• **Exercise**
Quote the data below in full, please, without altering anything.

• **Collected data**
+ + + + + + +
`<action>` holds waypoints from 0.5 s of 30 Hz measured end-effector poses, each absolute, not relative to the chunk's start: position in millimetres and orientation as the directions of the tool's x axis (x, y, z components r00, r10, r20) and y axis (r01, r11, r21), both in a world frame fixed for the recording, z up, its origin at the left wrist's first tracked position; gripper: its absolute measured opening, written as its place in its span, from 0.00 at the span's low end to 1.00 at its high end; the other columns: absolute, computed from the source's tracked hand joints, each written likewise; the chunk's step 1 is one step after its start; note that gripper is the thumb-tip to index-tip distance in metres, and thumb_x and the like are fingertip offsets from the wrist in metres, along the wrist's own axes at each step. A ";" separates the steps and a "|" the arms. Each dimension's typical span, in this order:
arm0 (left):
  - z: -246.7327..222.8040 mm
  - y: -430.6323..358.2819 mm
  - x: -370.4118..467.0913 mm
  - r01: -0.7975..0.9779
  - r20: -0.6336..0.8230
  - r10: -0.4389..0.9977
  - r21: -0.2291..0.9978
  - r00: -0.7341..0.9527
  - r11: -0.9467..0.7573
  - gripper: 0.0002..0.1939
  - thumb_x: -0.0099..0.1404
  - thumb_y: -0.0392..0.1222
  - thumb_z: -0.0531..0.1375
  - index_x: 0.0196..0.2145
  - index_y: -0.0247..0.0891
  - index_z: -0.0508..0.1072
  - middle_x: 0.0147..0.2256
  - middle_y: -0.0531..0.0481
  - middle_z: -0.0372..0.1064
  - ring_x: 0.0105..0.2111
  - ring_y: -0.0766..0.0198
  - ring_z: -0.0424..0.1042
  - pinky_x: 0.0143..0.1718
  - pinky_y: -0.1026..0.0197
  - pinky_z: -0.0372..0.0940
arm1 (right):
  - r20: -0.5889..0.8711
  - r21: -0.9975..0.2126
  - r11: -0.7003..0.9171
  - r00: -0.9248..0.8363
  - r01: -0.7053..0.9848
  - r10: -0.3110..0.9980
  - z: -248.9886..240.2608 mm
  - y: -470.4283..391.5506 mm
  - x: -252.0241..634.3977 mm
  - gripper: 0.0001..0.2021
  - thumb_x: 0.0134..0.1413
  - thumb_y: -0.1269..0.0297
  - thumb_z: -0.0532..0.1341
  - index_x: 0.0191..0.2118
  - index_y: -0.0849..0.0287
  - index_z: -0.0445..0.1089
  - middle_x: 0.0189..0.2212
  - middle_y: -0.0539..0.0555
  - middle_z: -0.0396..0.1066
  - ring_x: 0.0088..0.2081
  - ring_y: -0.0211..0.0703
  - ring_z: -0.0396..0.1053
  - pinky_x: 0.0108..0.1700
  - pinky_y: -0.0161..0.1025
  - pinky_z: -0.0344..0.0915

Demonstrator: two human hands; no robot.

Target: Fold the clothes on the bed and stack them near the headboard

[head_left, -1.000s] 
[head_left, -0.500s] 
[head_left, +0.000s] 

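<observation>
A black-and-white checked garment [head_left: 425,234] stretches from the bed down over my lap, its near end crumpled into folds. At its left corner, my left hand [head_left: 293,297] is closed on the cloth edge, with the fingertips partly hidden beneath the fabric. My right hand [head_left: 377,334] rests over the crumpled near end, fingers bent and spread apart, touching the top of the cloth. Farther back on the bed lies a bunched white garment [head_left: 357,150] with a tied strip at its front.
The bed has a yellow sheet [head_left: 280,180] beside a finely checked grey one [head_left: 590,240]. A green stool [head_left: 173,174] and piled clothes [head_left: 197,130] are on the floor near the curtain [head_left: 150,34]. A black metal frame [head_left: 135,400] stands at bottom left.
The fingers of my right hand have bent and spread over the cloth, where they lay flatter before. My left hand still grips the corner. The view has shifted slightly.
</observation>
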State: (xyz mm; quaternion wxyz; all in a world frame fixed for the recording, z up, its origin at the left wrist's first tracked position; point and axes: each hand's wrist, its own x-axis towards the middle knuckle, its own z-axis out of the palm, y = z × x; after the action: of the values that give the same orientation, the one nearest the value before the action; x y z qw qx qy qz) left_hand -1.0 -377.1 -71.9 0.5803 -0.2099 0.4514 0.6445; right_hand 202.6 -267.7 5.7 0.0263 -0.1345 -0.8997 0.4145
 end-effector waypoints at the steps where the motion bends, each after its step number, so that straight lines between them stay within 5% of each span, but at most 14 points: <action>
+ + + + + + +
• **Result of the exercise**
`<action>` holds waypoints from 0.5 s of 30 Hz measured end-effector poses, each absolute, not relative to the chunk's start: position in millimetres and orientation as the directions of the tool's x axis (x, y, z components r00, r10, r20) and y axis (r01, r11, r21), both in a world frame fixed for the recording, z up, its origin at the left wrist's first tracked position; gripper: its absolute measured opening, written as its place in its span, from 0.00 at the span's low end to 1.00 at its high end; the other columns: absolute, computed from the source's tracked hand joints, each written likewise; the chunk's step 1 is one step after its start; note that gripper is the thumb-tip to index-tip distance in metres, and thumb_x and the like are fingertip offsets from the wrist in metres, along the wrist's own axes at each step. A ";" separates the steps and a "|" the arms. Each dimension's typical span, in this order:
arm0 (left):
  - z: -246.7327..222.8040 mm
  - y: -430.6323..358.2819 mm
  - x: -370.4118..467.0913 mm
  - r01: -0.7975..0.9779
  - r20: -0.6336..0.8230
  - r10: -0.4389..0.9977
  - r21: -0.2291..0.9978
  - r00: -0.7341..0.9527
  - r11: -0.9467..0.7573
  - gripper: 0.0002..0.1939
  - thumb_x: -0.0099..0.1404
  - thumb_y: -0.0392..0.1222
  - thumb_z: -0.0531..0.1375
  - index_x: 0.0196..0.2145
  - index_y: -0.0247..0.0891
  - index_z: -0.0508..0.1072
  - middle_x: 0.0147..0.2256
  - middle_y: -0.0531..0.0481
  - middle_z: -0.0372..0.1064
  - ring_x: 0.0105..0.2111
  - ring_y: -0.0766..0.0198
  - ring_z: -0.0424..0.1042
  - pinky_x: 0.0143..0.1718
  - pinky_y: -0.1026..0.0197
  - pinky_z: -0.0372..0.0940
arm1 (right):
  - r20: -0.5889..0.8711
  - r21: -0.9975..0.2126
  - r11: -0.7003..0.9171
  - r00: -0.9248..0.8363
  - r01: -0.7053..0.9848
  - r10: -0.3110..0.9980
  - z: -248.9886..240.2608 mm
  - y: -470.4283..391.5506 mm
  - x: -252.0241..634.3977 mm
  - gripper: 0.0001..0.2021
  - thumb_x: 0.0134..0.1413
  - thumb_y: -0.1269..0.0297
  - thumb_z: -0.0532..0.1341
  - index_x: 0.0191..0.2118
  - index_y: -0.0849..0.0287
  - index_z: -0.0445..0.1089
  - middle_x: 0.0189..0.2212
  - middle_y: -0.0539..0.0555
  - middle_z: -0.0396..0.1066
  - ring_x: 0.0088..0.2081
  - ring_y: -0.0211..0.0703
  - ring_z: -0.0396..0.1053
  - pinky_x: 0.0108..0.1700
  - pinky_y: -0.0161..0.1025
  - pinky_z: -0.0344..0.0915

Demonstrator: two human hands; no robot.

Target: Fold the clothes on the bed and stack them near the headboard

[head_left, -1.000s] 
[head_left, -0.500s] 
[head_left, +0.000s] 

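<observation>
A black-and-white checked garment [head_left: 425,234] stretches from the bed down over my lap, its near end crumpled into folds. At its left corner, my left hand [head_left: 293,297] is closed on the cloth edge, with the fingertips partly hidden beneath the fabric. My right hand [head_left: 377,334] rests over the crumpled near end, fingers bent and spread apart, touching the top of the cloth. Farther back on the bed lies a bunched white garment [head_left: 357,150] with a tied strip at its front.
The bed has a yellow sheet [head_left: 280,180] beside a finely checked grey one [head_left: 590,240]. A green stool [head_left: 173,174] and piled clothes [head_left: 197,130] are on the floor near the curtain [head_left: 150,34]. A black metal frame [head_left: 135,400] stands at bottom left.
The fingers of my right hand have bent and spread over the cloth, where they lay flatter before. My left hand still grips the corner. The view has shifted slightly.
</observation>
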State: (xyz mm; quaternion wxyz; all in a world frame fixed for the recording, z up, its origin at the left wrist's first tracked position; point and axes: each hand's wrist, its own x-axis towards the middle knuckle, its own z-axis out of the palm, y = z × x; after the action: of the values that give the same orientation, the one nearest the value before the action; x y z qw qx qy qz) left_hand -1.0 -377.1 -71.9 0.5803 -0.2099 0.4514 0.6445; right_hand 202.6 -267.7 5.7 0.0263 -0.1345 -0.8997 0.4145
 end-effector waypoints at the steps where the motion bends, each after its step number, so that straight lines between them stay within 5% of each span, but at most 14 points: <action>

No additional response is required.